Search code examples
javajava-8java-streamcollectors

java.util.stream.Collectors: Why is the summingInt implemented with an array?


The standard Collector summingInt internally creates an array of length one:

public static <T> Collector<T, ?, Integer>
summingInt(ToIntFunction<? super T> mapper) {
    return new CollectorImpl<>(
            () -> new int[1],
            (a, t) -> { a[0] += mapper.applyAsInt(t); },
            (a, b) -> { a[0] += b[0]; return a; },
            a -> a[0], CH_NOID);
}

I was wondering if it isn't possible to just define:

private <T> Collector<T, Integer, Integer> summingInt(ToIntFunction<? super T> mapper) {
    return Collector.of(
            () -> 0,
            (a, t) -> a += mapper.applyAsInt(t),
            (a, b) -> a += b,
            a -> a
    );
}

This however doesn't work since the accumulator just seems to be ignored. Can anyone explain this behaviour?


Solution

  • An Integer is immutable, while an Integer[] array is mutable. An accumulator is supposed to be stateful.

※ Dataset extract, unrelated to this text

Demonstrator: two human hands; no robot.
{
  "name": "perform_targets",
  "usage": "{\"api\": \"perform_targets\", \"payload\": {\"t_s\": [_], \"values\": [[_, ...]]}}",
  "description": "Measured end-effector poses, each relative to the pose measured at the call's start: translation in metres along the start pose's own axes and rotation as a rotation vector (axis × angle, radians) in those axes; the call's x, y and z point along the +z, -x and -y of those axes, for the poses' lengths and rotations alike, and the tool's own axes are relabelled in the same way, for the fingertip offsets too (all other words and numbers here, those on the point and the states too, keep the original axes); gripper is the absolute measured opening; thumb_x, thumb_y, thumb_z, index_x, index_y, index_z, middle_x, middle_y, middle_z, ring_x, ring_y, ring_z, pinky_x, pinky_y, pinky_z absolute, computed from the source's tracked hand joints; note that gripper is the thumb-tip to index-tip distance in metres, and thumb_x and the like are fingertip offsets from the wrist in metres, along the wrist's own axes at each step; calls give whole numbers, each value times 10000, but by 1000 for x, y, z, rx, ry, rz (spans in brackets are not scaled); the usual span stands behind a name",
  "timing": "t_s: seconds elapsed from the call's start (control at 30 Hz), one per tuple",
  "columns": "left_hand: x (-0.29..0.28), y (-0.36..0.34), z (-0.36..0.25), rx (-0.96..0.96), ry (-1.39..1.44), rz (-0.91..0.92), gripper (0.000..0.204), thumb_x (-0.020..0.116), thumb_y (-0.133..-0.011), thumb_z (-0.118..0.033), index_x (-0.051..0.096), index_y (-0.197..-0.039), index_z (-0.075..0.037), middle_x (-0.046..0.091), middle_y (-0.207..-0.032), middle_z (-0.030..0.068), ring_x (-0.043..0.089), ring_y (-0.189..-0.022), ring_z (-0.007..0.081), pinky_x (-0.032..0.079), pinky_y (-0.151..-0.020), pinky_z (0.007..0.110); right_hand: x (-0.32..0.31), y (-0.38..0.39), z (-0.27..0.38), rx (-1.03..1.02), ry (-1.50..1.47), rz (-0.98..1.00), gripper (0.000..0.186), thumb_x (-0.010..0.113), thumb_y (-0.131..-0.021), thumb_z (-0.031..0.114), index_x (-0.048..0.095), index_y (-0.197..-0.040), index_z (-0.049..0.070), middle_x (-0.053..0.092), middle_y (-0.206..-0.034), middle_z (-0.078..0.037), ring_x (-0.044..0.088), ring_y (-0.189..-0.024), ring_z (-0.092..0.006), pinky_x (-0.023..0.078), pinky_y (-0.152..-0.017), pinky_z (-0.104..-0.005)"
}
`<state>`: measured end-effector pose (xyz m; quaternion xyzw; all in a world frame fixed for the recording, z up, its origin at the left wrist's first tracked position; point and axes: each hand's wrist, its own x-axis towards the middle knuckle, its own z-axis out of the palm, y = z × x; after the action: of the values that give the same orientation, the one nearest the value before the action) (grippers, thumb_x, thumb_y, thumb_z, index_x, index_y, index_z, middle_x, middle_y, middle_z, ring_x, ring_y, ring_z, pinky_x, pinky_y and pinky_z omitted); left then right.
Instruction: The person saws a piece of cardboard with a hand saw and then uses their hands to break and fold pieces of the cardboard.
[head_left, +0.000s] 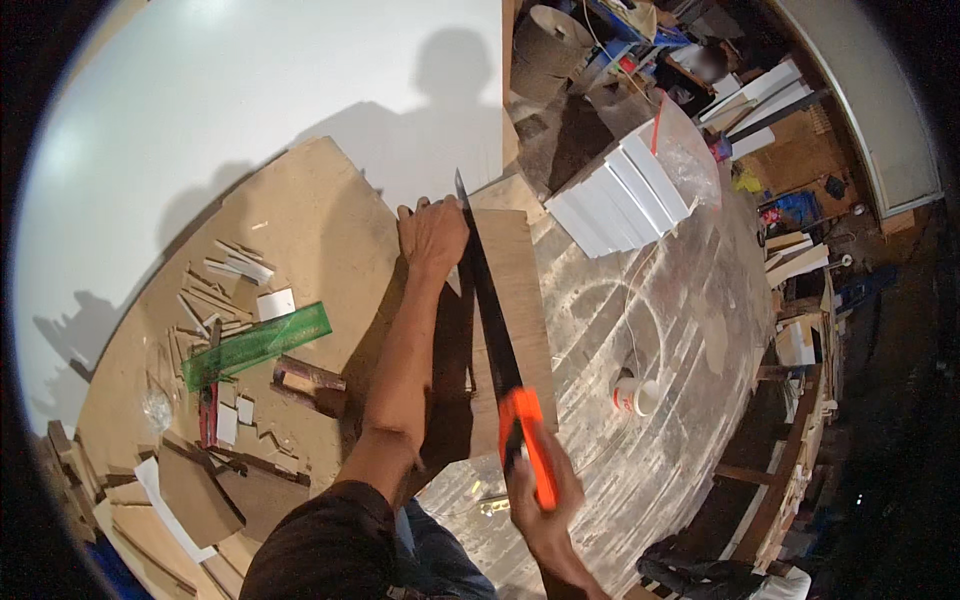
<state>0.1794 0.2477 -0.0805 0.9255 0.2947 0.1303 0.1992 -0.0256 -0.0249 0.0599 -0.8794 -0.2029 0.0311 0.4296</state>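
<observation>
My left hand (435, 235) grips the far end of a wooden board (510, 295), its fingers curled beside the tip of a saw. The long dark blade (482, 290) lies lengthwise along the board. My right hand (540, 480) is closed on the saw's orange handle (525, 425), at the near end of the board. A strip of shadow runs along the blade's left side, so the cut itself is hard to make out.
The left worktable (370, 250) holds offcuts, a green translucent strip (255, 345) and tools; a large white panel (180, 80) lies beyond. White boards (615, 195) are stacked upper right, a white container (640, 395) sits on the floor (670, 310), and cluttered timber shelving (790, 430) lines the right.
</observation>
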Motion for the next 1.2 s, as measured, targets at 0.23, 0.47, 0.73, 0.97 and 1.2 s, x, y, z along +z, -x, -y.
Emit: {"api": "perform_targets", "payload": {"t_s": [0.23,0.47,0.73,0.97,1.2], "values": [[20,-11,13,43,14,-20,242,498,-958,-175,718,-920,-83,744,-842,115,669,-933,279,347,-839,454,60,-137,4,-87,-153,-28,401,687,-936,104,606,-1294,-59,669,-1254,-247,685,-1123,-341,535,-946,-392],[-1,1,4,14,-21,11,234,501,-943,-187,719,-939,-103,753,-887,96,674,-948,274,354,-858,472,-9,-35,33,-37,-93,-17,373,642,-960,98,602,-1289,-72,661,-1232,-290,676,-1159,-330,558,-915,-396],[7,-6,12,21,-12,43,253,518,-942,-235,721,-949,-84,755,-932,106,655,-998,271,361,-862,471,46,-112,5,-129,-74,-28,345,610,-979,106,601,-1262,-93,660,-1225,-290,662,-1162,-372,516,-977,-395],[-4,-5,4,29,4,-12,252,507,-941,-209,727,-929,-86,751,-875,137,652,-1003,277,368,-845,472,7,-64,22,-123,-49,-30,332,614,-959,74,614,-1250,-86,669,-1216,-282,672,-1141,-390,528,-960,-408],[-12,-4,12,25,22,102,282,509,-944,-253,692,-1040,-61,746,-1017,152,667,-1028,325,406,-862,541,40,-105,13,-108,-32,6,358,608,-968,94,597,-1280,-81,648,-1250,-292,661,-1160,-388,509,-983,-400]]}}
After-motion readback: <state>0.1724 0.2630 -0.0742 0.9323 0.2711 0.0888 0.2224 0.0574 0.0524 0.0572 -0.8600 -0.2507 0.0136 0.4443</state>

    Imagine you've got 2 references to 2 Integer objects.

    Integer a = 1;
    Integer b = 2;
    

    By nature, the instances you are referring to are immutable: you can't modify them once they have been created.

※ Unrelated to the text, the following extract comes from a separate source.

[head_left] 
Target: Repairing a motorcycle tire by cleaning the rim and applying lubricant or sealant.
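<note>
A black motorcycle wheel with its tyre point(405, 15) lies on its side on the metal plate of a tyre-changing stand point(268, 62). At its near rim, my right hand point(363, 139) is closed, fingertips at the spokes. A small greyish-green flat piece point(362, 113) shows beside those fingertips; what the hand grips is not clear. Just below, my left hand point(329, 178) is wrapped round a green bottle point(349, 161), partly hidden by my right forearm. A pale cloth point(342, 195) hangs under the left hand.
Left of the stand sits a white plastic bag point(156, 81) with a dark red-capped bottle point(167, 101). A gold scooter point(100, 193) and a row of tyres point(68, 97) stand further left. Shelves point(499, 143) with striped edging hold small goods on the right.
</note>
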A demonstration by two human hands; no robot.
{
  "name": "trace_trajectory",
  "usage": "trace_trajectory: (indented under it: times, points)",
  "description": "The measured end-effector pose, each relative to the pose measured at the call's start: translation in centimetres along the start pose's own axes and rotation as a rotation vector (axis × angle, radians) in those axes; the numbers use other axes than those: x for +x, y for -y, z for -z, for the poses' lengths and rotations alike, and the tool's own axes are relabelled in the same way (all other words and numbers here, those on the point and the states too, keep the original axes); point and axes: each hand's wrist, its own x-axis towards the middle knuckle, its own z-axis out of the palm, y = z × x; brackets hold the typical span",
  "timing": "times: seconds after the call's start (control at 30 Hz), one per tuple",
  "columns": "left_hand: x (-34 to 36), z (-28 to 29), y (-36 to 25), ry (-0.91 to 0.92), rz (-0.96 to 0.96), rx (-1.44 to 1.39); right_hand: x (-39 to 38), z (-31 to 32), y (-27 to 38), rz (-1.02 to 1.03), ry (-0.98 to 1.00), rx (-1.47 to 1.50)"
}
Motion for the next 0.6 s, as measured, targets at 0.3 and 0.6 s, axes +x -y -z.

    Integer a = 1;  // {Integer@479}
    Integer b = 2;  // {Integer@480}
    

    You've decided to use a as an accumulator.

    a += b; 
    

    The value a is currently holding satisfies you. It's 3. However, a no longer refers to that {Integer@479} you used to have at the beginning.

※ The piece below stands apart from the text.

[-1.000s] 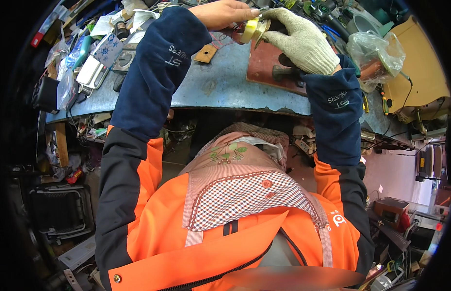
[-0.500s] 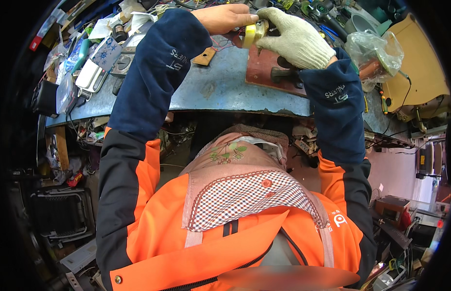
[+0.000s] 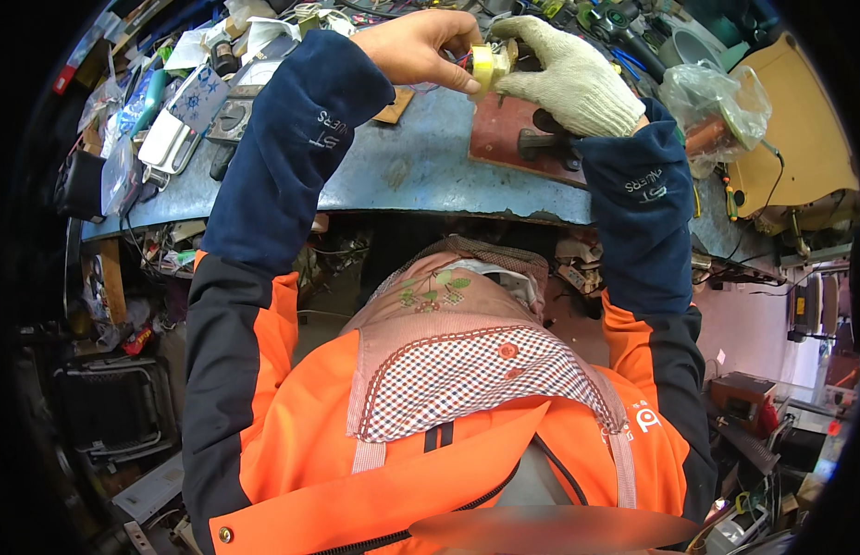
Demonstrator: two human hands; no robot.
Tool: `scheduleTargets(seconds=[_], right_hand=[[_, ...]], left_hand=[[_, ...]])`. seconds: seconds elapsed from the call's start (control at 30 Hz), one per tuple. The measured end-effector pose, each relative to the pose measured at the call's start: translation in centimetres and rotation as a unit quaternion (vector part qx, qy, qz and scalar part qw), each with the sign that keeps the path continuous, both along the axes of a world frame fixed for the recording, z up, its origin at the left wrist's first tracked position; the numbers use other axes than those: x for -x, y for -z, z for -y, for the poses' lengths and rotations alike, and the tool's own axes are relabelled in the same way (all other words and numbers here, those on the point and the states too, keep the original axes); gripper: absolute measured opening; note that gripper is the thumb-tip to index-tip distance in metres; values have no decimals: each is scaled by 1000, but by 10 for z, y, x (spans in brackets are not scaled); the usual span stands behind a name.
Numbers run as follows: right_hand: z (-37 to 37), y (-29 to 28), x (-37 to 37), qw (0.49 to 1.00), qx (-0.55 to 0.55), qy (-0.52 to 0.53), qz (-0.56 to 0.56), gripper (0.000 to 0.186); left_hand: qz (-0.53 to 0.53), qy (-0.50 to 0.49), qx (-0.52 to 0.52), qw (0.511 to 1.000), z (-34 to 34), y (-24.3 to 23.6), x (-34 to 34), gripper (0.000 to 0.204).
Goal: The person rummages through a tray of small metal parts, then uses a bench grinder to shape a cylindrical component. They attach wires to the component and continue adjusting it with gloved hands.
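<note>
Over the far side of the bench, a small part with a yellow-wrapped coil (image 3: 483, 67) and metallic pieces is held between both hands. My bare left hand (image 3: 420, 48) grips its left side, with the thumb against the lower edge and the fingers curled by the upper edge. Thin red and blue wires show in the gap of that hand. My right hand (image 3: 570, 79), in a white knitted glove, pinches the part from the right between thumb and fingers. Some fingertips are hidden behind the part. Below the gloved hand lies a dark red board (image 3: 504, 139) with a black clamp-like fixture (image 3: 545, 143).
The blue bench top (image 3: 402, 180) has a worn front edge. A small brown plate (image 3: 395, 105) lies near my left wrist. Phones and cases (image 3: 175, 143) crowd the left; tools and cables pile up at the back. A clear plastic bag (image 3: 717, 106) and tan panel (image 3: 791, 129) are at right.
My left hand has shifted slightly left and rolled, its thumb dropping from the coil's top to its lower edge. The coil has turned a little and moved slightly right. The gloved hand stays nearly in place.
</note>
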State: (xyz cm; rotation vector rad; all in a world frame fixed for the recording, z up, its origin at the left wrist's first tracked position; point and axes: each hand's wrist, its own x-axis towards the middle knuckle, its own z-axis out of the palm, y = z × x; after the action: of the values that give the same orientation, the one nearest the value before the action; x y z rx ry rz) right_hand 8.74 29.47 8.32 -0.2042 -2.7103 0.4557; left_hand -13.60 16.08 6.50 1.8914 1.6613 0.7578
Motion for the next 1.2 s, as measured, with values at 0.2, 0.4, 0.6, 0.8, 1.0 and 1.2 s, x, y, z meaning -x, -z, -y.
scheduleTargets(seconds=[0.2, 0.4, 0.6, 0.8, 1.0, 1.2], right_hand=[[-1, -8, -6, 997, 44, 14, 55, 71], [-8, -13, 3, 995, 70, -12, 64, 73], [-8, -7, 10, 996, 14, 1, 87, 62], [-7, -6, 9, 996, 14, 12, 88, 58], [-5, 0, 9, 999, -4, -24, 21, 58], [11, -23, 6, 994, 89, -18, 60, 52]], left_hand=[[30, -32, -23, 999, -1, 1, -6, 46], [18, -37, -34, 999, 1, 3, -6, 45], [53, -13, -32, 998, -5, 9, -3, 42], [34, -18, -37, 999, -1, 5, -5, 44], [122, 1, -21, 992, -10, 16, -2, 49], [77, -19, -3, 997, -5, 5, -4, 57]])
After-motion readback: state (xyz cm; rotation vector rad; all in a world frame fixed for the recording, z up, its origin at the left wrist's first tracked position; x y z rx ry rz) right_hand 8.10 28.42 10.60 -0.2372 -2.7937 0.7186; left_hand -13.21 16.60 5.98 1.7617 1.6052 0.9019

    I added debug statements to your Collector and make things clear.

    public static  <T> Collector<T, Integer, Integer> summingInt(ToIntFunction<? super T> mapper) {
      return Collector.of(
          () -> {
            Integer zero = 0;
            System.out.printf("init [%d (%d)]\n", zero, System.identityHashCode(zero));
            return zero;
          },
          (a, t) -> {
            System.out.printf("-> accumulate [%d (%d)]\n", a, System.identityHashCode(a));
            a += mapper.applyAsInt(t);
            System.out.printf("<- accumulate [%d (%d)]\n", a, System.identityHashCode(a));
          },
          (a, b) -> a += b,
          a -> a
      );
    }
    

    If you use it, you'll notice a pattern like

    init [0 (6566818)]
    -> accumulate [0 (6566818)]
    <- accumulate [1 (1029991479)]
    -> accumulate [0 (6566818)]
    <- accumulate [2 (1104106489)]
    -> accumulate [0 (6566818)]
    <- accumulate [3 (94438417)]
    

    where 0 (6566818) is not being changed despite all abortive attempts with +=.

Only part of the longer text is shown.